Hai, Ma!
aku berada diujung malam dengan tatapan yang berkelana,
terasa hawa dingin di sekujur tubuhku tapi tak ada angin yang menerpanya.
Bintang-bintang nampak menjadi kunang - kunang yang menekankan hadirnya kegelapan.
Bukan aku yang menggetarkan hatiku, Ma!
Tapi, karena hidup yang kehilangan daya.
Tak ada pikiran,
Tak ada perasaan,
Tak ada suatu apapun.
Hidup ini fana, Ma!
aku merasa tak tahu dengan keberadaaanku.

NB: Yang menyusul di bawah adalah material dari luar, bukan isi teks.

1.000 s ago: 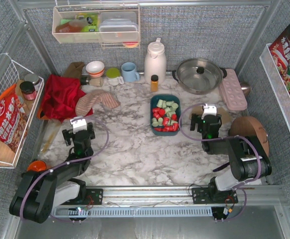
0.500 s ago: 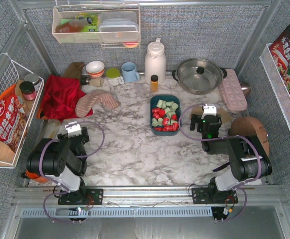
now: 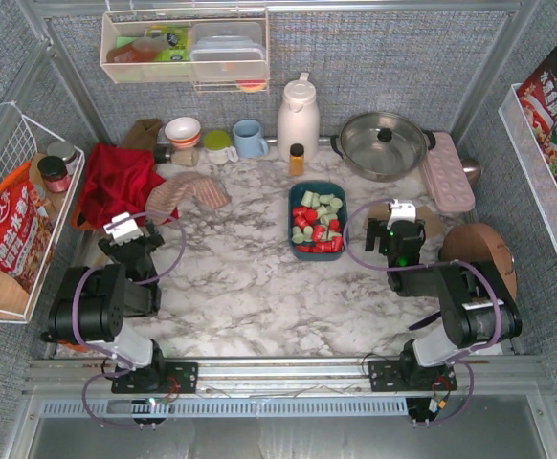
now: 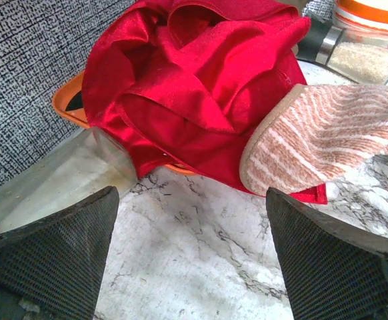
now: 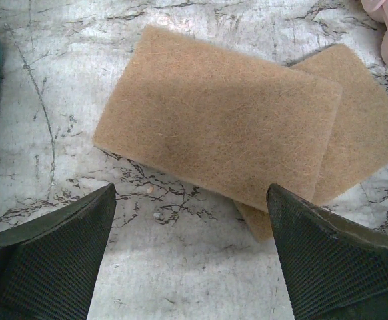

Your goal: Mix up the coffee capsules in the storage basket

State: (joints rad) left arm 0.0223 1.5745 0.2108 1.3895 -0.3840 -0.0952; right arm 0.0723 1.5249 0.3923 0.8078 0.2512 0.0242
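Nearest the arms, above the marbled counter, left jaws and right jaws both gape, holding nothing. Mid-counter sits the teal storage basket, with red and mint coffee capsules jumbled inside. Grey fabric walls enclose everything. The left wrist view faces a red cloth and a striped mitt. Only the right wrist view shows two tan pads plainly.

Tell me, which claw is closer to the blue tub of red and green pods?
Right. The right claw hangs open just beside the tub, on its right; the left claw is far off by the red cloth.
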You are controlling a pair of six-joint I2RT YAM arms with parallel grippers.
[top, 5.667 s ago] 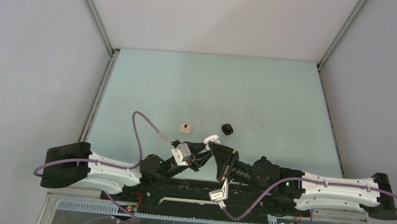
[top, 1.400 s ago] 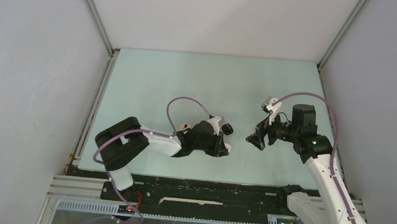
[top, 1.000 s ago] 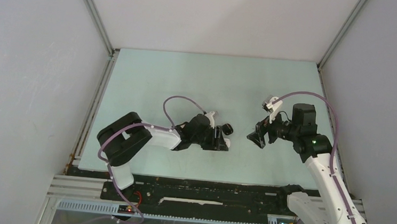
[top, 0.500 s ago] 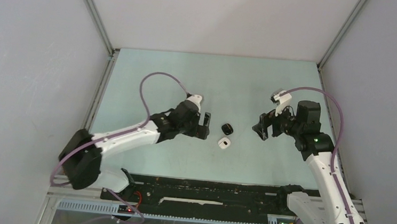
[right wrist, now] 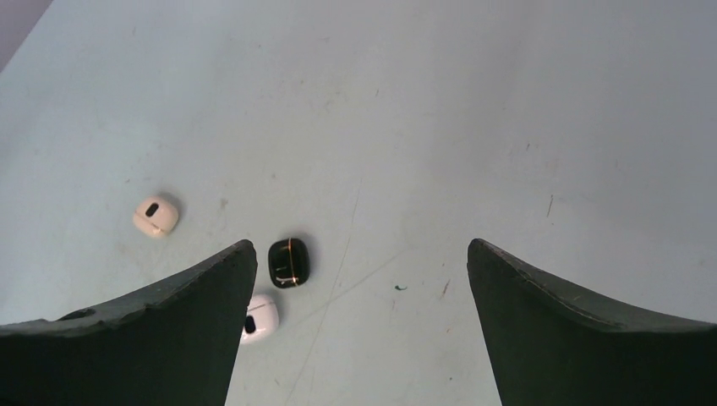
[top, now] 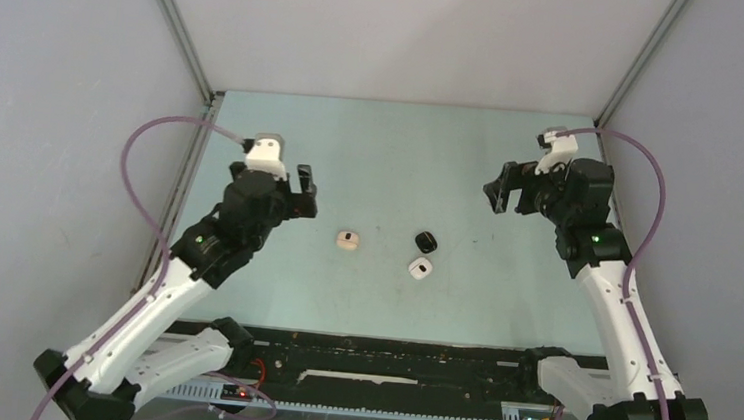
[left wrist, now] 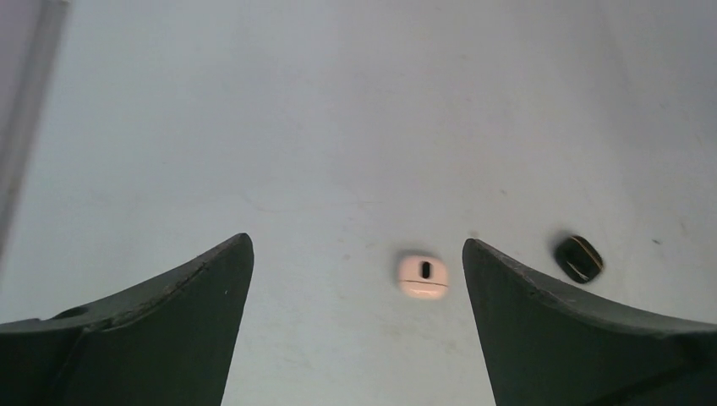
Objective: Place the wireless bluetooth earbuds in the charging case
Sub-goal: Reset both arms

Aku merasa dunia membuangku,
dunia merobek buku catatanku.
Aku marah, aku takut, aku gemetar.
Namun aku gagal menyusun bahasaku.
Ma!
aku duduk sendirian dengan memeluk lutut di sudut ruangan kamar tidurku,
aku merasa hidup tak ada harganya.
Hidupku tertarik ulur,
mulut berbusa sekedar karena tertawa.
Hidup asak oleh basa-basi.
Ma! hidup ini fana Ma.
Akrobat pikiran dan kepalsuan yang dikelola mengacaukan isi perutku.
Tapi Ma,
setiap kali menyadari adanya kamu dalam hidupku,
arus darahku menjalar disekujur tubuhku.
Kelenjar darahku bekerja dengan baik, sukmaku bernyanyi.
Dan apabila aku menulis sajak,
aku juga merasa bahwa kemarin, hari ini dan esok,
bencana dan keberuntungan sama saja.